The top 20 Phytophthora threats are ranked from highest to lowest based on predicted probability of repeated introductions (for species already present) or novel arrivals (for absent species). Greater risk reflects high‐trade connectivity and climate matching with known source regions and/or pathogen traits promoting spread. To support prioritisation of current and future threats on national risk registers like the UK Plant Health Risk Register (UK PHRR), predicted arrival risks can be coupled with metrics of potential impact including previous global spread (number of countries reported) host genera (number host genera reported), global latitudinal limits (Barwell et al., ²⁰²¹), and the types of hosts and habitats at risk (e.g. by intersecting known global host species with National Vegetation Classification (NVC) Floristic Tables). na, no data available for the species.

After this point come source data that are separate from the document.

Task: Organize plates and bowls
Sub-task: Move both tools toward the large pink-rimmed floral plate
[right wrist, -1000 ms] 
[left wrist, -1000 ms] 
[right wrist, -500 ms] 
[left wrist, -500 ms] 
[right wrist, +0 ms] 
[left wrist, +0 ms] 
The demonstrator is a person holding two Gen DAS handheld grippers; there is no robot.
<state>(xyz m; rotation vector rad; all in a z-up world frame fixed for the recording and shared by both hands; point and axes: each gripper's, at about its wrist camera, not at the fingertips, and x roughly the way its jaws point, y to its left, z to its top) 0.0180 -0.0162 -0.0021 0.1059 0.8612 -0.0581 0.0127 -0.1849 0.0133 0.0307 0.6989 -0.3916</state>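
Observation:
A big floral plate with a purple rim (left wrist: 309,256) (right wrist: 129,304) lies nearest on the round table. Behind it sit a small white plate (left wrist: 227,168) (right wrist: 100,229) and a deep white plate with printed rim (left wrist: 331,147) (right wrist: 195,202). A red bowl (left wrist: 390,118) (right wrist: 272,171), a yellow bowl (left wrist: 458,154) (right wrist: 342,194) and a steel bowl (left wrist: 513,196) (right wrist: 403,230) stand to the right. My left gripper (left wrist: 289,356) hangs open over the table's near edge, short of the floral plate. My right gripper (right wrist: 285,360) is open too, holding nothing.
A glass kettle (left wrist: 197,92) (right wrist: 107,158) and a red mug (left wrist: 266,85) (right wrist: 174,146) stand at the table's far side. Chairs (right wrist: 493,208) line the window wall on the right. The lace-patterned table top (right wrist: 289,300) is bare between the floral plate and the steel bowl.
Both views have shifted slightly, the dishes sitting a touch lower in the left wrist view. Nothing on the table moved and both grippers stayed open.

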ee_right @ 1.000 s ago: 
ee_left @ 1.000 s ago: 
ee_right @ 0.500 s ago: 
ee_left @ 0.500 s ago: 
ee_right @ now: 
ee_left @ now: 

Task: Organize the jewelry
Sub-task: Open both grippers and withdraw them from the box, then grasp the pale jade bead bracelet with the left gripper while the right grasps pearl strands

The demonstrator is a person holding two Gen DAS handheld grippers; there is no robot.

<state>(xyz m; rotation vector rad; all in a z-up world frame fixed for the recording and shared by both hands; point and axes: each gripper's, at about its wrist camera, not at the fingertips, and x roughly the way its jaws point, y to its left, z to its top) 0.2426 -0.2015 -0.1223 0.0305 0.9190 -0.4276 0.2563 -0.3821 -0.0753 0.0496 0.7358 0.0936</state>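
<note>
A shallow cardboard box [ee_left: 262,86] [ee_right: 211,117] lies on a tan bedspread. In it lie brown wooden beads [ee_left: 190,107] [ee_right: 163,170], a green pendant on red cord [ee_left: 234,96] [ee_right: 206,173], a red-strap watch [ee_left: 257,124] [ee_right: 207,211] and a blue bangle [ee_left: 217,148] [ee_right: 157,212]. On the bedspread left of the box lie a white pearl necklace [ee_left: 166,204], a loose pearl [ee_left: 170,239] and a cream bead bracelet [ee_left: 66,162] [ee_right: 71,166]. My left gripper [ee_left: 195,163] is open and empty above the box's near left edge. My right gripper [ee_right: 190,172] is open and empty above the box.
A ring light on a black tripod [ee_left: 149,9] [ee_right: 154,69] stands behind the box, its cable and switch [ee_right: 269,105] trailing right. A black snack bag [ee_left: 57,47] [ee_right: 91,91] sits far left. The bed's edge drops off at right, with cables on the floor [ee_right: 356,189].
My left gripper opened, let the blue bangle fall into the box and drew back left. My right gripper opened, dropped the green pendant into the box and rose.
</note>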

Leveraging on existing species knowledge from global surveillance networks, our study suggests that around half of the variation in global patterns of new detections of Phytophthora species can be predicted. Incorporating species traits into predictions of invasion has significant potential to improve national and global horizon scanning and management of plant health risks. Some traits are already being integrated, via expert elicitation, into the European Food Safety Authority (EFSA) methodology for pest prioritisation (EFSA et al., ²⁰¹⁹), but quantitative modelling to identify and validate the importance of key pathogen traits is lacking. Horticultural imports and climate matching with the source regions of Phytophthora species, along with metrics of national plant health surveillance efforts and pathogen traits, are key predictors of Phytophthora detections since 2005.

Even allowing for the diversity of unknown pathogen species, potential threats should be better anticipated by integrating across potential sources of uncertainty at the species level (representing phylogenetic and unmeasured traits, including undocumented source regions) and country level (representing unmeasured country‐level risk factors).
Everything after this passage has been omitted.